Mercoledì, 27 Maggio 2026 20:15

L'Aquila. Coca delivery. Eseguite misure cautelari contro il traffico di stupefacenti.

16 arresti in flagranza. Sono oltre 100, inoltre, le persone segnalate quali assuntori di sostanze stupefacenti alle Prefetture dei luoghi di residenza.

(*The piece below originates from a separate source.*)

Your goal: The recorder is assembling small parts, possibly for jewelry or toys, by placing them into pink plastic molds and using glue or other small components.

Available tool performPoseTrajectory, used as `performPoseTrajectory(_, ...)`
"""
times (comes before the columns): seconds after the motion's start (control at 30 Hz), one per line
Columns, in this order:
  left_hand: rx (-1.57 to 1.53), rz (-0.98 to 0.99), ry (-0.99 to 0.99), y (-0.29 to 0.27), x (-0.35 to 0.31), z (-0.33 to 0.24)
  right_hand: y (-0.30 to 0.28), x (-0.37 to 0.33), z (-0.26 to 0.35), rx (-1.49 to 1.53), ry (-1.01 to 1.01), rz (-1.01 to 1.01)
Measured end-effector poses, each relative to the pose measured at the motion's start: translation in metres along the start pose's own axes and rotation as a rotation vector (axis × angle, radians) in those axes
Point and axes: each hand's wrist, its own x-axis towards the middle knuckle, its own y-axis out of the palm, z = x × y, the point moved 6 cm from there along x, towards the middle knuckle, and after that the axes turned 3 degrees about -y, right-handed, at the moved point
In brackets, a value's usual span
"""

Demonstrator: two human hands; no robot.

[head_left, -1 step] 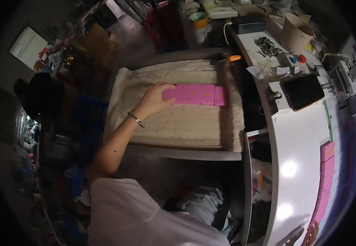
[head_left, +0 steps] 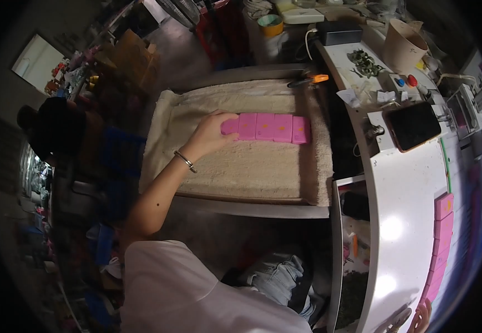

Questa mattina, alle prime luci dell’alba, su delega della Procura della Repubblica - Direzione Distrettuale Antimafia di L’Aquila, i militari del Nucleo Operativo e Radiomobile della Compagnia Carabinieri di L’Aquila, con il supporto dei Comandi Arma competenti per territorio, di un equipaggio del 16° Nucleo Elicotteri Carabinieri di Rieti, di due unità cinofile per la ricerca di stupefacenti del Nucleo Cinofili Carabinieri di Chieti e di due Squadre di Intervento Operativo (S.I.O.) dell’8° Reggimento Carabinieri “Lazio” e del 10° Reggimento Carabinieri “Campania”, hanno dato esecuzione ad un’ordinanza di applicazione di misure cautelari personali, emessa dal Giudice per le indagini preliminari del Tribunale del capoluogo, nei confronti degli appartenenti a tre sodalizi criminali, indagati per i reati di “associazione finalizzata al traffico illecito di sostanze stupefacenti” e “detenzione illecita di sostanze stupefacenti, continuata in concorso”.
L’attività investigativa, condotta sotto il costante coordinamento della Direzione Distrettuale Antimafia del capoluogo abruzzese, convenzionalmente denominata “COCA DELIVERY”, è stata avviata nel mese di gennaio 2025, a seguito di alcuni arresti per “spaccio” operati in flagranza di reato. Nel corso delle indagini, i militari del N.O.R. della Compagnia Carabinieri di L’Aquila, con la collaborazione delle dipendenti Stazioni Carabinieri di Sassa e Montereale, hanno documentato il progressivo sviluppo di originali modalità di organizzazione delle attività illecite, finalizzate non solo a massimizzare il profitto, ma anche al raggiungimento della più elevata protezione possibile rispetto agli interventi delle Forze dell’Ordine ed alla neutralizzazione degli effetti di eventuali arresti.
Nello specifico, i vertici dell’associazione criminale provvedevano a reclutare all’estero, in particolare in Albania, soggetti di giovane età, facendoli giungere in Italia con visto turistico e fornendo loro il necessario supporto logistico (automobili a noleggio, telefoni cellulari e relative sim, sistemazioni alloggiative generalmente ubicate nelle zone periferiche del capoluogo o nei comuni limitrofi).
L’associazione faceva inoltre affidamento sulla condizione di incensurati dei soggetti stranieri a cui veniva affidata la vendita al dettaglio della cocaina. Gli stessi, infatti, alle prime attenzioni da parte delle Forze di polizia o in caso di arresto, all’atto della scarcerazione si rendevano immediatamente irreperibili per poi fare definitivo rientro nel paese d’origine.
L’analisi complessiva degli esiti d’indagine ha permesso agli inquirenti di retrodatare al 2022 il periodo di contestazione del reato associativo previsto dall’art. 74 del D.P.R. 309/1990, delineando i profili di tre sodalizi criminali, paritetici e cooperanti tra loro, che si sono alternati, senza soluzione di continuità, nella gestione del mercato della cocaina nel capoluogo e nei comuni limitrofi.
Nel corso della complessa ed articolata attività di indagine, i Carabinieri della Compagnia di L’Aquila hanno operato 16 arresti in flagranza per i reati di detenzione, cessione, trasporto e vendita illecite di sostanze stupefacenti e sequestrato circa 1 chilogrammo di cocaina. Il volume di affari è stato quantificato in 125.000 euro, considerata l’acclarata cessione di circa 3.200 dosi di stupefacente. Sono oltre 100, inoltre, le persone segnalate quali assuntori di sostanze stupefacenti alle Prefetture dei luoghi di residenza. A conclusione delle indagini sono stati contestati 135 capi d’imputazione nei confronti di 40 indagati.
Nella mattinata odierna, i militari dell’Arma aquilana hanno dato esecuzione all’ordinanza di applicazione di misure cautelari personali nei confronti degli indagati rintracciati nel territorio nazionale. È stato avviato l’iter procedurale finalizzato all’esecuzione del provvedimento nei confronti degli indagati localizzati all’estero.